WHAT TO DO
Determine the number of lines in the data that contain "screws", and write only that number.

DATA SEGMENT

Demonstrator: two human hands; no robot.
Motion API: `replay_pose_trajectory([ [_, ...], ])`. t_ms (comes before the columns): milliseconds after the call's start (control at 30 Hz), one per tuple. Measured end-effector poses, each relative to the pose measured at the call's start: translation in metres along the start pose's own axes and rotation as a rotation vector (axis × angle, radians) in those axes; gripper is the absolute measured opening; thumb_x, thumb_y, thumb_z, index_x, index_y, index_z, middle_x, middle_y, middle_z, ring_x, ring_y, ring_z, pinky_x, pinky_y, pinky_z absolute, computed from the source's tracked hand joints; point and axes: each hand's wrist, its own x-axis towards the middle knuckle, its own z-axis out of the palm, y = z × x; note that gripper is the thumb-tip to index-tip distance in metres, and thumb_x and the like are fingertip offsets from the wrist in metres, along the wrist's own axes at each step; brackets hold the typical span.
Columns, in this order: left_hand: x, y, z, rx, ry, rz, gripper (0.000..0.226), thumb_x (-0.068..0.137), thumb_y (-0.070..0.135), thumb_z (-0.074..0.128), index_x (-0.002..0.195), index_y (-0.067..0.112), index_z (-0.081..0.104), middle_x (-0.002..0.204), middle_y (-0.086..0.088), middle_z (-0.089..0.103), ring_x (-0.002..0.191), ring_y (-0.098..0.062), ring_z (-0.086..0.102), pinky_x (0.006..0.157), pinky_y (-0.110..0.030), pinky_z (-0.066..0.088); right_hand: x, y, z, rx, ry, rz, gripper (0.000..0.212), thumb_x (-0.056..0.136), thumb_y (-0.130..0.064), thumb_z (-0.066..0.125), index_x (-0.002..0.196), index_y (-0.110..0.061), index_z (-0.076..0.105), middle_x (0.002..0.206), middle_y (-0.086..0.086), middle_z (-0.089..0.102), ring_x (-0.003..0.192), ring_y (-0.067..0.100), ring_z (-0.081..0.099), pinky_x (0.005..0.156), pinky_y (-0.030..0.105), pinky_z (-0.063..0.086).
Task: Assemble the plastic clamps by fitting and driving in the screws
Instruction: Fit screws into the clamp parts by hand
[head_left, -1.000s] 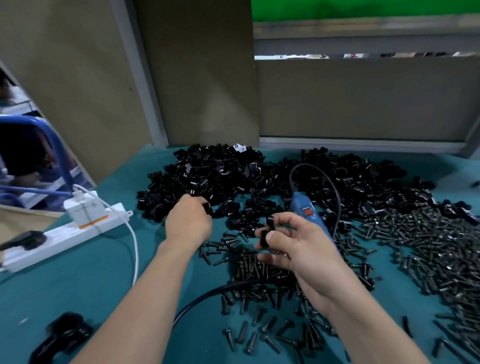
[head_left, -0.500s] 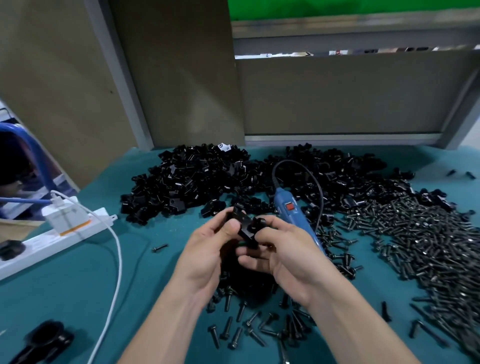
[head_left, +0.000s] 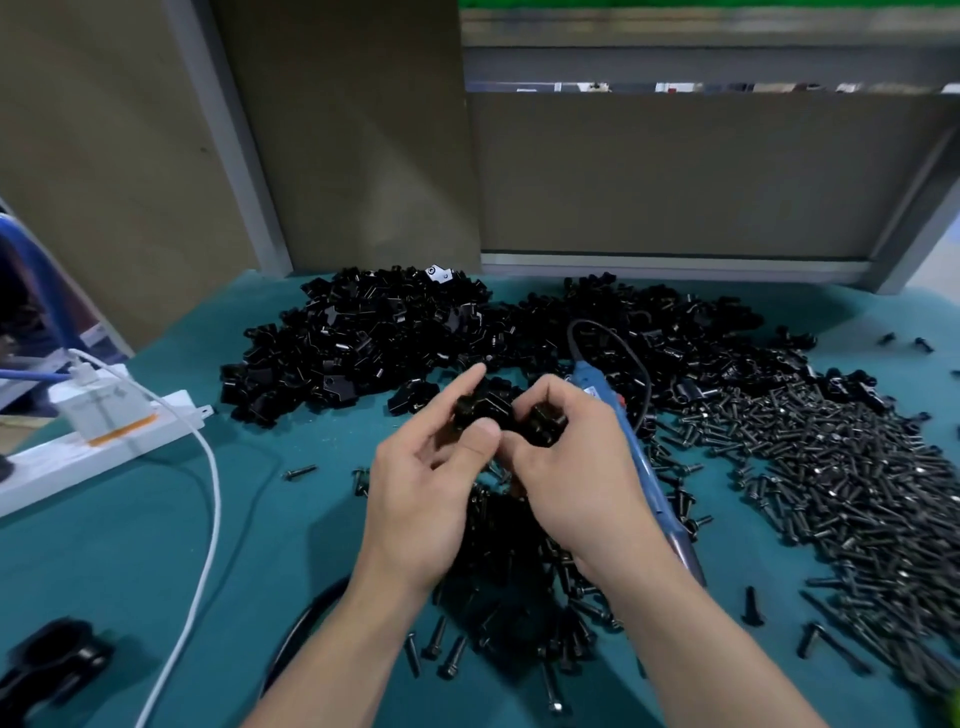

PROBLEM SOLUTION
2